» The data

○ ○ ○ ○ ○

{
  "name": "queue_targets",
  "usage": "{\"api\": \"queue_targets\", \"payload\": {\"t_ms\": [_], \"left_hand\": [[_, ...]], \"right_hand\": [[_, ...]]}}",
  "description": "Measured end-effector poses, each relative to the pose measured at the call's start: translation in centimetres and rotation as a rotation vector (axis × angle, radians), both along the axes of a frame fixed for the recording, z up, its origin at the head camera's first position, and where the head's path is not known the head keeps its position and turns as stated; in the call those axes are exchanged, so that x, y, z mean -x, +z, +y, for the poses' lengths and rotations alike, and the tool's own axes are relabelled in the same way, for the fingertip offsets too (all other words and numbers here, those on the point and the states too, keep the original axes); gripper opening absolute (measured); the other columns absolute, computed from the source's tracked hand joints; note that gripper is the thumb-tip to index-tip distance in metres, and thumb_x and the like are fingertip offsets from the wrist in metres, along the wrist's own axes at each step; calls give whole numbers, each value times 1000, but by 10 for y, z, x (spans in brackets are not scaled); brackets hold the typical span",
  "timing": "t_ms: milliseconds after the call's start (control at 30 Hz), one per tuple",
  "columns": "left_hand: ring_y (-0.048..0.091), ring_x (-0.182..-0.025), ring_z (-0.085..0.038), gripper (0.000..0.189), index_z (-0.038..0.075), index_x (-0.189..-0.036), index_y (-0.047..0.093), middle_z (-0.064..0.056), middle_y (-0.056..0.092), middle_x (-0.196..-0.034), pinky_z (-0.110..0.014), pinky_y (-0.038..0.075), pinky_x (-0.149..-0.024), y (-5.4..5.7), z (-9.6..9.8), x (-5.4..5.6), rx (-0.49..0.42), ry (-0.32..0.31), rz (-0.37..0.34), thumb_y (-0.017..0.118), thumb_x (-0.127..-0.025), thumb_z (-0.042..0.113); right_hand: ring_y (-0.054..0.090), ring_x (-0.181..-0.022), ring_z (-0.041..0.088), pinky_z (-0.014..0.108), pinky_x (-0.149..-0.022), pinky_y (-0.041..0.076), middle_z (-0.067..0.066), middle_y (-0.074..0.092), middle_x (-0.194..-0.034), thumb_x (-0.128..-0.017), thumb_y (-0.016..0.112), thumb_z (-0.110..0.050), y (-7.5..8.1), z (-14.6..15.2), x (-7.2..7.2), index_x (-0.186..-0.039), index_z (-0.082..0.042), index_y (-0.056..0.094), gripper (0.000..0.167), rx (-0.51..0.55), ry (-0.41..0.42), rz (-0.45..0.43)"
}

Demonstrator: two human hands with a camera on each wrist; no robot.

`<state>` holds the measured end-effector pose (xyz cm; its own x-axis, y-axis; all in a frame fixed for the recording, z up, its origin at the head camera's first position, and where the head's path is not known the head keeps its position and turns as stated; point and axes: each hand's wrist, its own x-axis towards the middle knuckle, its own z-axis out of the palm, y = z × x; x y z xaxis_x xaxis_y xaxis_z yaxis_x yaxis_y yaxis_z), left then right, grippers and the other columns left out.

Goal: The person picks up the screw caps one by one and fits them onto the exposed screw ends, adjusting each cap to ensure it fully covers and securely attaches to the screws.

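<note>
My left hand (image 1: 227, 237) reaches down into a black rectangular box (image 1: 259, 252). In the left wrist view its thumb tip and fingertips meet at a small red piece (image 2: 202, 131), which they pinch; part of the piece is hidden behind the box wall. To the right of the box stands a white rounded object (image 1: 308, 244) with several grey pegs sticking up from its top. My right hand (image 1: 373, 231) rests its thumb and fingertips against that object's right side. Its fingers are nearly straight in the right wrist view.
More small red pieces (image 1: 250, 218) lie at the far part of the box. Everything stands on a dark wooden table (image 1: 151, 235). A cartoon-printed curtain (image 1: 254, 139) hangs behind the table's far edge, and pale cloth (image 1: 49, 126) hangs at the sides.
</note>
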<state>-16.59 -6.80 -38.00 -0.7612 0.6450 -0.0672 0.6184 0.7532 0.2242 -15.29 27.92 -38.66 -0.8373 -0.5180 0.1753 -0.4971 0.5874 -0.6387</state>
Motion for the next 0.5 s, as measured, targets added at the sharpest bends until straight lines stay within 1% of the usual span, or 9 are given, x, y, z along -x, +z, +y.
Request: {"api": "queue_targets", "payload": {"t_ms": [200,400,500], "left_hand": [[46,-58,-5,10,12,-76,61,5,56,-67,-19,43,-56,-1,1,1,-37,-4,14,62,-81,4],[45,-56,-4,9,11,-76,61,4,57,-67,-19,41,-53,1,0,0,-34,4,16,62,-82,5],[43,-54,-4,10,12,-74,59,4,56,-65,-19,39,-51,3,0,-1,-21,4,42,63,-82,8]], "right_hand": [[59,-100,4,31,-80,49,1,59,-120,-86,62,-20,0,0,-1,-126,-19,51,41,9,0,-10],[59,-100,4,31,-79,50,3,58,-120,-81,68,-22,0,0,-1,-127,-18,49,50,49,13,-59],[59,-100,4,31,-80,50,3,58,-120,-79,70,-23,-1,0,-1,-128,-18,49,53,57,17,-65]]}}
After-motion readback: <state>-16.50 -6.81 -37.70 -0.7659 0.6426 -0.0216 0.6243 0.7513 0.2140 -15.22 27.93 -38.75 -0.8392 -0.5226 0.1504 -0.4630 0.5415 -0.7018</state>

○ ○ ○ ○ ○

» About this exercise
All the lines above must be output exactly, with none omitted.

» Response to this exercise
{
  "name": "queue_targets",
  "usage": "{\"api\": \"queue_targets\", \"payload\": {\"t_ms\": [_], \"left_hand\": [[_, ...]], \"right_hand\": [[_, ...]]}}",
  "description": "Measured end-effector poses, each relative to the pose measured at the call's start: translation in centimetres and rotation as a rotation vector (axis × angle, radians), both along the axes of a frame fixed for the recording, z up, its origin at the head camera's first position, and where the head's path is not known the head keeps its position and turns as stated; in the call those axes are exchanged, so that x, y, z mean -x, +z, +y, for the poses' lengths and rotations alike, and the tool's own axes are relabelled in the same way, for the fingertip offsets too (all other words and numbers here, those on the point and the states too, keep the original axes); gripper opening absolute (measured); the other columns absolute, computed from the source's tracked hand joints; note that gripper is the thumb-tip to index-tip distance in metres, and thumb_x and the like are fingertip offsets from the wrist in metres, along the wrist's own axes at each step; calls give whole numbers, each value times 1000, but by 10 for y, z, x (spans in brackets are not scaled); brackets hold the typical span",
  "timing": "t_ms: milliseconds after the call's start (control at 30 Hz), one per tuple",
  "columns": "left_hand: ring_y (-0.048..0.091), ring_x (-0.182..-0.025), ring_z (-0.085..0.038), gripper (0.000..0.189), index_z (-0.038..0.075), index_x (-0.189..-0.036), index_y (-0.047..0.093), middle_z (-0.064..0.056), middle_y (-0.056..0.092), middle_x (-0.196..-0.034), pinky_z (-0.110..0.014), pinky_y (-0.038..0.075), pinky_x (-0.149..-0.024), y (-5.4..5.7), z (-9.6..9.8), x (-5.4..5.6), rx (-0.49..0.42), ry (-0.32..0.31), rz (-0.37..0.34), thumb_y (-0.017..0.118), thumb_x (-0.127..-0.025), thumb_z (-0.042..0.113); right_hand: ring_y (-0.054..0.090), ring_x (-0.181..-0.022), ring_z (-0.041..0.088), pinky_z (-0.014..0.108), pinky_x (-0.149..-0.022), pinky_y (-0.041..0.076), middle_z (-0.067..0.066), middle_y (-0.074..0.092), middle_x (-0.194..-0.034), thumb_x (-0.128..-0.017), thumb_y (-0.016..0.112), thumb_z (-0.110..0.050), y (-7.5..8.1), z (-14.6..15.2), x (-7.2..7.2), index_x (-0.186..-0.039), index_z (-0.082..0.042), index_y (-0.056..0.094), gripper (0.000..0.167), rx (-0.51..0.55), ry (-0.41..0.42), rz (-0.45..0.43)"
}

Demonstrator: two human hands with a camera on each wrist; no robot.

`<state>` holds the measured end-effector pose (xyz cm; its own x-axis, y-axis; all in a frame fixed for the recording, z up, its origin at the head camera's first position, and where the head's path is not known the head keeps its position and turns as stated; point and axes: each hand's wrist, its own x-axis towards the middle knuckle, its own z-axis out of the palm, y = z × x; x y z xaxis_x xaxis_y xaxis_z yaxis_x yaxis_y yaxis_z), left then right, grippers and the other columns left out.

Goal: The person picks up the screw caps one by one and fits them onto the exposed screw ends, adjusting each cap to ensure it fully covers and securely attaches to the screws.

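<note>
My left hand (image 1: 227, 237) reaches down into a black rectangular box (image 1: 259, 252). In the left wrist view its thumb tip and fingertips meet at a small red piece (image 2: 202, 131), which they pinch; part of the piece is hidden behind the box wall. To the right of the box stands a white rounded object (image 1: 308, 244) with several grey pegs sticking up from its top. My right hand (image 1: 373, 231) rests its thumb and fingertips against that object's right side. Its fingers are nearly straight in the right wrist view.
More small red pieces (image 1: 250, 218) lie at the far part of the box. Everything stands on a dark wooden table (image 1: 151, 235). A cartoon-printed curtain (image 1: 254, 139) hangs behind the table's far edge, and pale cloth (image 1: 49, 126) hangs at the sides.
</note>
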<state>-16.59 -6.80 -38.00 -0.7612 0.6450 -0.0672 0.6184 0.7532 0.2242 -15.29 27.92 -38.66 -0.8373 -0.5180 0.1753 -0.4971 0.5874 -0.6387</state>
Motion for the next 0.5 s, as measured, targets added at the sharpest bends until straight lines stay within 1% of the usual span, or 9 are given, x, y, z along -x, +z, +y.
Request: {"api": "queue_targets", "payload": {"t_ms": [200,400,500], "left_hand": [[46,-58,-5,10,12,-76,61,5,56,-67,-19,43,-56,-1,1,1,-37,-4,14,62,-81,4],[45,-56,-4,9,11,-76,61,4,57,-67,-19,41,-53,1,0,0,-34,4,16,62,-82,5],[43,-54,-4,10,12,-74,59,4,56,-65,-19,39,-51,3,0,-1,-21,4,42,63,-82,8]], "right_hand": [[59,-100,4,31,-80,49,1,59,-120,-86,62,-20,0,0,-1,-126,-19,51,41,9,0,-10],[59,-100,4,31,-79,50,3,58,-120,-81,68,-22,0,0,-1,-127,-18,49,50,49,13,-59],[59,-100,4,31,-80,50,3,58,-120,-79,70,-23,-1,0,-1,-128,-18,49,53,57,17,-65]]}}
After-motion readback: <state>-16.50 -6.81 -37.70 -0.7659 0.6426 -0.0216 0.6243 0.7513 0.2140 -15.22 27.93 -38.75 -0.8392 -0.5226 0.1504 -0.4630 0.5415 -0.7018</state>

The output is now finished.